● ACTIVITY
Show me each line of the listing below where the word "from" appears.

● DATASET RECORDS

....

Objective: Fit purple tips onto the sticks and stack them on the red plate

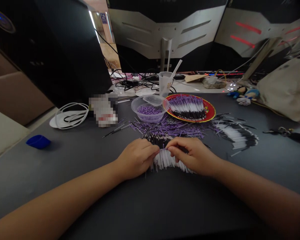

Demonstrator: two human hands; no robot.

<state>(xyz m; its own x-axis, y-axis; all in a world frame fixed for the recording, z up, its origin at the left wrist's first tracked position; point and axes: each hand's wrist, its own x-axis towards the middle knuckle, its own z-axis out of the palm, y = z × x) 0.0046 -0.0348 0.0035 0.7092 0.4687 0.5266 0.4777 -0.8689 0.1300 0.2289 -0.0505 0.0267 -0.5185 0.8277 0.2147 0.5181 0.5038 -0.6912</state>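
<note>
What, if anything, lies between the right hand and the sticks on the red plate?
Loose purple sticks lie scattered on the table between the right hand and the red plate; nothing tall shows there.

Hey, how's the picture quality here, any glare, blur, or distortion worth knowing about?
In the head view, the computer tower leans outward, likely wide-angle distortion; red streaks, perhaps reflections, cross the rightmost monitor back; the blue object casts a soft shadow; a pixelated patch hides something on the desk; the purple sticks blend together softly.
</note>
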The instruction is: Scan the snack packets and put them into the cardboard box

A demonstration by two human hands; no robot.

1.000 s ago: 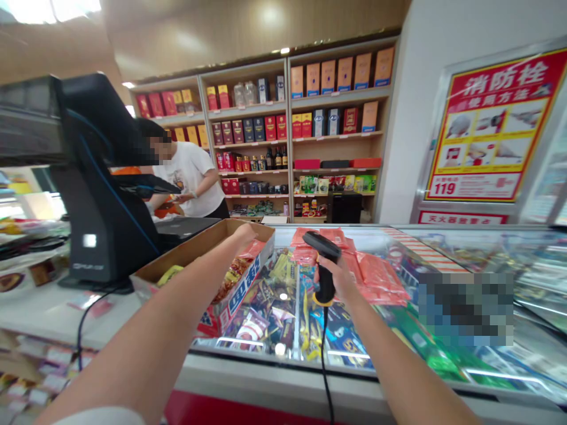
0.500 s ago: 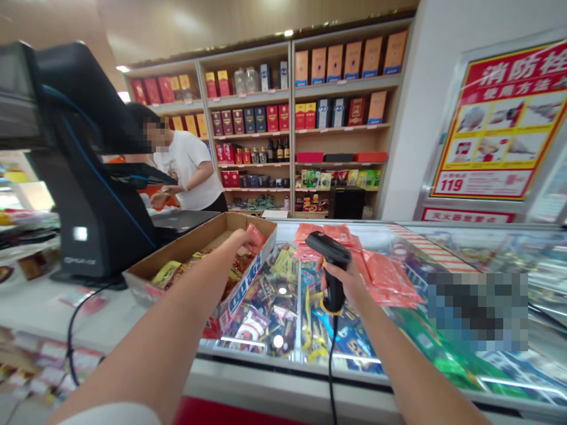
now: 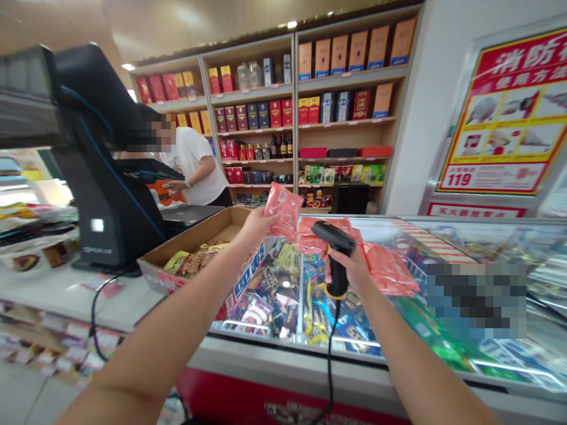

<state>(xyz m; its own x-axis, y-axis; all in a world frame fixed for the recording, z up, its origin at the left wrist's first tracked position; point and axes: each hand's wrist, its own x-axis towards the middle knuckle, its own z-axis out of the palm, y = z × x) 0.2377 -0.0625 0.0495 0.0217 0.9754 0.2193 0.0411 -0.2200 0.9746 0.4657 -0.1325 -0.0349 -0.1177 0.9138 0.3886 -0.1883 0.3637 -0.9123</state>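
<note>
Between the fingers of my left hand (image 3: pixel 259 223) is an orange-pink plastic packet (image 3: pixel 284 211) with a small white label, held up above the right end of a cardboard box (image 3: pixel 150 273). Inside that box lie several brown and yellow snack packets (image 3: pixel 197 260). My right hand (image 3: pixel 349 265) is wrapped round the handle of a black barcode scanner (image 3: pixel 333 236), whose cable hangs down over the front edge. More orange-pink packets (image 3: pixel 387 268) lie in piles on the glass top behind and right of the scanner.
The glass-topped freezer (image 3: pixel 283 330) holds colourful wrapped packs. At left stands a black checkout terminal (image 3: pixel 106 189). A person in a white shirt (image 3: pixel 199 159) is behind it. Shelves of boxed bottles (image 3: pixel 252 115) line the back, and a red poster (image 3: pixel 509 118) hangs at right.
My left hand has lifted the orange-pink packet up and right, out of the cardboard box. The scanner stays in my right hand, nearly in place. The view has shifted slightly.
</note>
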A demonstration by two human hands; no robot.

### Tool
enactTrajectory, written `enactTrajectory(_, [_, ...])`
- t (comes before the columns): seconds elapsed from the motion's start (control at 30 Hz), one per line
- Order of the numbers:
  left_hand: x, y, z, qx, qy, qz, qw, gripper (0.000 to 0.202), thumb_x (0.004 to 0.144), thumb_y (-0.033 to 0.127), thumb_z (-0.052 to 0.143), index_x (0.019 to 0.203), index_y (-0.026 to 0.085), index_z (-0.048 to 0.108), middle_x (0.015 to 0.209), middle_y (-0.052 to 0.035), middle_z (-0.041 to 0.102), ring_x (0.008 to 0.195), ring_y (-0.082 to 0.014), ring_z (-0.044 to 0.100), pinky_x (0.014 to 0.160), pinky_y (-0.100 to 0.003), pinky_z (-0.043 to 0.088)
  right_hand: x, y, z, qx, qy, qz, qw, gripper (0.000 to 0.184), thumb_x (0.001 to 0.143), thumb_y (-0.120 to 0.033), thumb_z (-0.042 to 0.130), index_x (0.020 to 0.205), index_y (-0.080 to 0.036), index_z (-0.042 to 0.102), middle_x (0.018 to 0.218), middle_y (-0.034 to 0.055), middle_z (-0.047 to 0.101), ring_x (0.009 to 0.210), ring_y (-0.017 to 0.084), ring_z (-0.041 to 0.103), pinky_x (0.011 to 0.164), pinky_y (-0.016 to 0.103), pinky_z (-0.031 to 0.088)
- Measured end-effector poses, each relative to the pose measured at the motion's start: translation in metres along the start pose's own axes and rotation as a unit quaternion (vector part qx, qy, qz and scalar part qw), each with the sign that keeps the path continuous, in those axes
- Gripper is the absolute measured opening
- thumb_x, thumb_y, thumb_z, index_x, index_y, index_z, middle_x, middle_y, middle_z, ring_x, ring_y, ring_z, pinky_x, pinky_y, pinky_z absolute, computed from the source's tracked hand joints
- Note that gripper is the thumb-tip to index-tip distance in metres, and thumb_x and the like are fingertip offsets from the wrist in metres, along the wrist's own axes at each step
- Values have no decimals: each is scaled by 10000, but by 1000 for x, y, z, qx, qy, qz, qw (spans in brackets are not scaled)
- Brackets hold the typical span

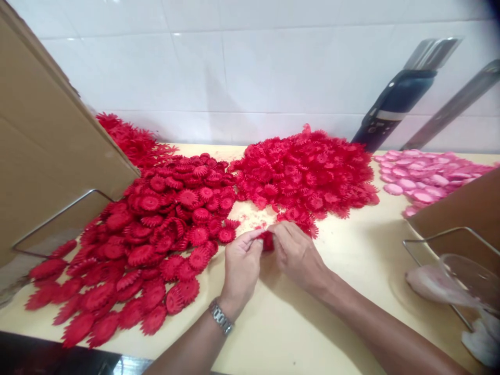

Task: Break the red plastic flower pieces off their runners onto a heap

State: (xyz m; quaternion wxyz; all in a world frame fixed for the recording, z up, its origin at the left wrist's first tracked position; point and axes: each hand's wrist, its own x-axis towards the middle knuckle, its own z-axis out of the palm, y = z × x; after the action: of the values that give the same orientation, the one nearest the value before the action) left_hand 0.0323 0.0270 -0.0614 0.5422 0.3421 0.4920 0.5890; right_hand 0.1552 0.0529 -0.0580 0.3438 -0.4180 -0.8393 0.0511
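Note:
My left hand (241, 265), with a metal watch on its wrist, and my right hand (296, 253) meet over the pale table (344, 291). Both pinch one small red plastic flower piece (267, 240) between their fingertips. To the left lies a broad heap of red round flower pieces (156, 234). Just behind my hands sits a second pile of red spiky flower pieces (308, 174).
A cardboard box (42, 140) with a wire frame stands at the left. Pink flower pieces (425, 177) lie at the back right, beside another cardboard box (461, 208) and a clear plastic bag (464, 284). A dark handled tool (394, 104) leans on the white tiled wall.

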Motion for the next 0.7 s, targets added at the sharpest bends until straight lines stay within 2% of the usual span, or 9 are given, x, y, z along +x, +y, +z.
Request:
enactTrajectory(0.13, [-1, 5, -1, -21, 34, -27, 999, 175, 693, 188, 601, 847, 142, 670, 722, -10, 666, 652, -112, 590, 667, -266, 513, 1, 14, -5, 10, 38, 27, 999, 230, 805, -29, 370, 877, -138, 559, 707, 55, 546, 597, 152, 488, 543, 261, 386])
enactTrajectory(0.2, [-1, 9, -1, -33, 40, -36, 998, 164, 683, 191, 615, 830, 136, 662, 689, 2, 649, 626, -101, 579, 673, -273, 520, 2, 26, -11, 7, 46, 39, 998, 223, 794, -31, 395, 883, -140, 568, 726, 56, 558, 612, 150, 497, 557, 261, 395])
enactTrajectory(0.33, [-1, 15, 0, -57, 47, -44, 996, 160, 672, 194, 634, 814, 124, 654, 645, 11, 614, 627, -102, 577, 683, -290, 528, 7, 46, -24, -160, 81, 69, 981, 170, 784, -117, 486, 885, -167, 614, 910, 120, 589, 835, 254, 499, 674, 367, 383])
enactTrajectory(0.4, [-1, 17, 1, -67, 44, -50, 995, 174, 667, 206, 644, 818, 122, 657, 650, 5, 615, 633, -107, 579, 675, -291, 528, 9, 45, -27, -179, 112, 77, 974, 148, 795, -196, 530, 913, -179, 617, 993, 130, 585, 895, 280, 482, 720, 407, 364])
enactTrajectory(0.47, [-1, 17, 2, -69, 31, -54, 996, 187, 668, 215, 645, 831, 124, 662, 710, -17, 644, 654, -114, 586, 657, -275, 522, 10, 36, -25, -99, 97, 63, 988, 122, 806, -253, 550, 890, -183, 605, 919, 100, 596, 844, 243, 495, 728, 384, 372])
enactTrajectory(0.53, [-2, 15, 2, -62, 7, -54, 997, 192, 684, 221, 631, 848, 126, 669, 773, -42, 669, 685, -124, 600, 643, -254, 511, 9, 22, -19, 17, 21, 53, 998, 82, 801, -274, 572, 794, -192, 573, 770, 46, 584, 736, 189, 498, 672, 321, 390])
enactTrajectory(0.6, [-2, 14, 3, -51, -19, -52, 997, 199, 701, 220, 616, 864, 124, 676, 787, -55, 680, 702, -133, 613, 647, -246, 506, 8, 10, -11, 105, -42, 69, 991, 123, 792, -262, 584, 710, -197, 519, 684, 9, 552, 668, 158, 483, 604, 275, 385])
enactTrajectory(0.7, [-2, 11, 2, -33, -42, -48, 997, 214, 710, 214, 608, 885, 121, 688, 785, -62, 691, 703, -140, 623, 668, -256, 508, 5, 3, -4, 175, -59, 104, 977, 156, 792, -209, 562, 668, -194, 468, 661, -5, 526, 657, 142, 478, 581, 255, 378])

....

● SOLUTION
- t (comes before the columns): seconds elapsed from the motion's start (control at 30 Hz), one per line
- thumb_x, thumb_y, thumb_z, index_x, index_y, index_z, middle_x, middle_y, middle_z, ring_x, ring_y, ring_z, pinky_x, pinky_y, pinky_z absolute, computed from the source's tracked hand joints
- Note that gripper is the thumb-tip to index-tip distance in metres, and thumb_x and the like are fingertip offsets from the wrist in metres, along the wrist's own axes at each step

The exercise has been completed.